Sunday, November 16, 2008

Some People Foresaw the Financial Crisis - Alan Beattie, Financial Times

http://www.ft.com/cms/s/0/5b306600-b26d-11dd-bbc9-0000779fd18c.html?nclick_check=1

So the news has filtered through to Buckingham Palace that there’s a financial crisis on. (Sorry to break this to you, but we lost the Empire as well.) This, at least, is what we gather from reports that you put Luis Garicano of the London School of Economics on the spot with the question: “If these things were so large, how come everyone missed them?”

It’s a reasonable question – and one to which you evidently haven’t had a satisfactory answer during your weekly visits from that man who comes to tell you what is going on. Not the nice smooth one – he went some time ago. Now it’s the grumpy Scottish one who addresses you as though you were a public meeting.

All in all, that’s not surprising. The grumpy one has desperately been trying to give the impression that the crisis suddenly and inexplicably pitched up in Europe from New York, like a confused migrant trying to buck the historical trend.

If I were you, Ma’am, I’d raise a regal eyebrow in polite scepticism at that one. The truth is that lots of people in lots of different countries simultaneously made the same mistake. The explanation you got from the man from the LSE was a pretty good summary. “At every stage,” Prof Garicano apparently replied, “someone was relying on somebody else and everyone thought they were doing the right thing.”

That is at least half right. House buyers took the view that as long as someone was prepared to lend them money, things would be OK. The mortgage lenders reckoned that as long as they could package up the mortgages as newfangled financial derivatives (it’s a long story, Ma’am) and sell them on, that would be fine. The financial institutions surmised that as long as the credit ratings agencies were giving the derivatives their seal of approval, everything would be dandy. The credit ratings agencies thought – actually, it is pretty hard to work out what in God’s name the credit ratings agencies were thinking, except that as long as their rivals were giving these assets the thumbs-up, they had better do so as well. As for the regulators, Ma’am, the point is that they didn’t really know and too many didn’t want to. Warren Buffett, a somewhat well-known investor from one of your revolted colonies, called these exotic derivatives “weapons of mass destruction”.

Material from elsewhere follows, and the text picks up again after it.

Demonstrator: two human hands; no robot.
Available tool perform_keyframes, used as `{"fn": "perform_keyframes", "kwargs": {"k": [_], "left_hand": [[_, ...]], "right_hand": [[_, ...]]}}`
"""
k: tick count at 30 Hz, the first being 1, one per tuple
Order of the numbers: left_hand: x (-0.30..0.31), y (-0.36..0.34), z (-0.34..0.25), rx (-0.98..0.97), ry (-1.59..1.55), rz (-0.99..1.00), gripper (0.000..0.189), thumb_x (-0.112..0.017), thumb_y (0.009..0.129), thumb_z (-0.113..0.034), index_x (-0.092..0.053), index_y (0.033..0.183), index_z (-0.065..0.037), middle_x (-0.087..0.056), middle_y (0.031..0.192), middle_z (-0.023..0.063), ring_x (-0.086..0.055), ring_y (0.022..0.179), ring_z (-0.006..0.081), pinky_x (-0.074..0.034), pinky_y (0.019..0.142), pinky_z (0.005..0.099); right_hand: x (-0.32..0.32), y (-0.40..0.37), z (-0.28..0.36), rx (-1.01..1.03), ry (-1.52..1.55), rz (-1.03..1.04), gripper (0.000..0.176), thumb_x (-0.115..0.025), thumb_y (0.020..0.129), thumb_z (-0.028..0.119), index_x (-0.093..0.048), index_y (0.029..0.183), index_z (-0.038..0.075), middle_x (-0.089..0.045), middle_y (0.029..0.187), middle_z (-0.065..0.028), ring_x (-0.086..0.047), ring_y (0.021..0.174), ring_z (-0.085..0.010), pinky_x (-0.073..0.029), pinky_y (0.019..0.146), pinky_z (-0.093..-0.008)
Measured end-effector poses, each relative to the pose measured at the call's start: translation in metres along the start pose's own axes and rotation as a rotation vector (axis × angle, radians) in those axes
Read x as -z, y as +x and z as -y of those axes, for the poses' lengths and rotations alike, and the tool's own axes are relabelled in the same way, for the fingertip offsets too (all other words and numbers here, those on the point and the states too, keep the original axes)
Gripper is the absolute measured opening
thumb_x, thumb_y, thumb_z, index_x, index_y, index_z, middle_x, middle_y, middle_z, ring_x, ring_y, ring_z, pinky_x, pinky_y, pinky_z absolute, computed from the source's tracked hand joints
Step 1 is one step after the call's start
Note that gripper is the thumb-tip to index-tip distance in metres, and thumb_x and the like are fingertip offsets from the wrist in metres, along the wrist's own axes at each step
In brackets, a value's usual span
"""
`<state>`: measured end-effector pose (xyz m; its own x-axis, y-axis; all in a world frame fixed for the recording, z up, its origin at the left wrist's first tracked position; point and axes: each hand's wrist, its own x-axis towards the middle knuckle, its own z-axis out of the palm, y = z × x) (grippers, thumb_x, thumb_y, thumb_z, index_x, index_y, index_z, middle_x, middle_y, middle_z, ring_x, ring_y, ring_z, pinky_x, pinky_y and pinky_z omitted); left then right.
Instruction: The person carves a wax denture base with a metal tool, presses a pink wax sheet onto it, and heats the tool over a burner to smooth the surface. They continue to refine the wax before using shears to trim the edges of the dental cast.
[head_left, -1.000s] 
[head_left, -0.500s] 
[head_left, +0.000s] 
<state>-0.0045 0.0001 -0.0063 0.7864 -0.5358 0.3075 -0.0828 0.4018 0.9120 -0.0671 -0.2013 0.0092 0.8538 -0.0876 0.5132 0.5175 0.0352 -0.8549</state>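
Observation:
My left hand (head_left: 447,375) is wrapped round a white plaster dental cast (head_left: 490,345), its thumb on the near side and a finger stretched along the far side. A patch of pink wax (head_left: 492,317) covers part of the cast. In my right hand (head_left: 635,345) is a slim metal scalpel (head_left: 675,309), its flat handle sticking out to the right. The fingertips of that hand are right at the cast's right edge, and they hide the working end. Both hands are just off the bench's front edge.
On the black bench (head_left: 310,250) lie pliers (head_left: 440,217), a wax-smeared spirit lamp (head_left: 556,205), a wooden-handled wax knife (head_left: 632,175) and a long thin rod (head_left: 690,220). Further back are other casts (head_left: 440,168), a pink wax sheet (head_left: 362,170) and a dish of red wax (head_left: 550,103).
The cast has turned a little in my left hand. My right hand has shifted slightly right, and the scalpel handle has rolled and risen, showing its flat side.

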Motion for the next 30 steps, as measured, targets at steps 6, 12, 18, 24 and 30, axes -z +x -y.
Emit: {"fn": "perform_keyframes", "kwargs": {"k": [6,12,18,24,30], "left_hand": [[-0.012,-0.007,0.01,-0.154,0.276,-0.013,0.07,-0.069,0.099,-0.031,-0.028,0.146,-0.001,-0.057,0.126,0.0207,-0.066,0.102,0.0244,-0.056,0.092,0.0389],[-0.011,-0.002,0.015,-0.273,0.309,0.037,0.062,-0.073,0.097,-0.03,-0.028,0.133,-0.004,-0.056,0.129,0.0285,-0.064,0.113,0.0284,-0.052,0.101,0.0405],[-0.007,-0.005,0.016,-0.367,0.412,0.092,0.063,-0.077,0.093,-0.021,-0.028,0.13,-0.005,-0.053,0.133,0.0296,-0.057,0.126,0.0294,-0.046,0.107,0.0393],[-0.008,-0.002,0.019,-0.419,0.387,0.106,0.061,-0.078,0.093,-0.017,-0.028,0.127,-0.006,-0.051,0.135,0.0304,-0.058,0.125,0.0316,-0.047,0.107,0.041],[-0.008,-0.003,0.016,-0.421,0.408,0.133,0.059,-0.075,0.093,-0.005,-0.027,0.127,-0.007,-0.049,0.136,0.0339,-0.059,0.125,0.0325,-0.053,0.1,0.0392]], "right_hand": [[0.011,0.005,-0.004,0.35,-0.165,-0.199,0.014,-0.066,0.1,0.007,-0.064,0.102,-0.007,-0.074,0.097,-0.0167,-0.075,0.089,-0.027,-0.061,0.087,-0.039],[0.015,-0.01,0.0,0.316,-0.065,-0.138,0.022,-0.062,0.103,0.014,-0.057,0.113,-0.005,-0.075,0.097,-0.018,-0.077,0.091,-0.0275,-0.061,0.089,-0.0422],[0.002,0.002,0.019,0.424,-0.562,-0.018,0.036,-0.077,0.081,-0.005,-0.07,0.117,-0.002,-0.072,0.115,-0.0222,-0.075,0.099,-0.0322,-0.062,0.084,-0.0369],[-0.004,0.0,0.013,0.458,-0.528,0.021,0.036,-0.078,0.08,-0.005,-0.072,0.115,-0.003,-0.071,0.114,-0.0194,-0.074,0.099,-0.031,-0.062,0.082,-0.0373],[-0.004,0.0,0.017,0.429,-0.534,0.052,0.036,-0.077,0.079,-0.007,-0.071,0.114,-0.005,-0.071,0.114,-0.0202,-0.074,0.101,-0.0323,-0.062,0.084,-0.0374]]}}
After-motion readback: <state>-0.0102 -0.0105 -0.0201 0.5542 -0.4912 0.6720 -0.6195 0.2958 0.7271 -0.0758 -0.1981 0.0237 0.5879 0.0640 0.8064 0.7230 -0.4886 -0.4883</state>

(Speaking of WMD devastating large parts of Docklands and the City of London, some of my more venerable colleagues vaguely recall your mother touring the area in an earlier era to sympathise with battered locals. But I’m not sure about a repeat performance: back then the destruction was easier to spot, the villain simpler to identify, and “shell-shocked” wasn’t a metaphor.)

Actually, the comparison is apter than even Mr Buffett might have thought. The main thing about these derivatives is no one knew how big the stockpiles were, who had them, or what exact form they took.

Nor did people know enough about how much they were really worth. To extend the Iraq war analogy, the smarter economists treated this as a known unknown. They knew that they didn’t know, and they knew that they wanted to know. But the politicians and regulators whose job it was to know, it appears, didn’t want to know, or didn’t want to know badly enough. They are now pretending it was an unknown unknown. Don’t believe them.

How did they get away with it? Partly because there were always some tame economists on hand to say that everything was fine. Economists are supposed to be scientists, albeit of the social variety. It gets dangerous when you start treating them as court necromancers, selectively listening only to the ones whose views you find congenial. And at each point, it wasn’t in the politicians’ interests to poke around too much. Look at it from the perspective of your own dear government. They came to power after 18 years in the windswept wastes of opposition being continually caricatured as profit-loathing Luddites. The last time they had been in office, investors had gone on strike and forced them to borrow from the International Monetary Fund.

This time round, when you asked that nice smooth man to form a government for you and he politely obliged, the economy was growing merrily. House prices were rising. People were feeling richer and taking out more loans. (God might save, our gracious Queen, but your subjects are better at borrowing.) Banks were creating lots of jobs. The golden eggs, both economic and electoral, kept tumbling into your government’s lap. It would have taken a brave minister to go anywhere near the goose, particularly when it was being fiercely guarded by a dour Scotsman with a giant clunking fist and a truly divine talent for hand-to-hand infighting. As for the banks themselves, they were supposed in essence to take out proper insurance against everything going wrong. But they didn’t, and the taxpayer ended up footing the bill. (Does this ring a bell, Your Majesty? Something about Windsor Castle and fires?)

So there you have it. Why didn’t people see it coming? Some did, Ma’am. Some did. But it doesn’t mean they were listened to. And there is a long history of people in authority running up vast debts without public accountability and eventually losing their heads. Let’s just try and get through this one without a civil war, shall we?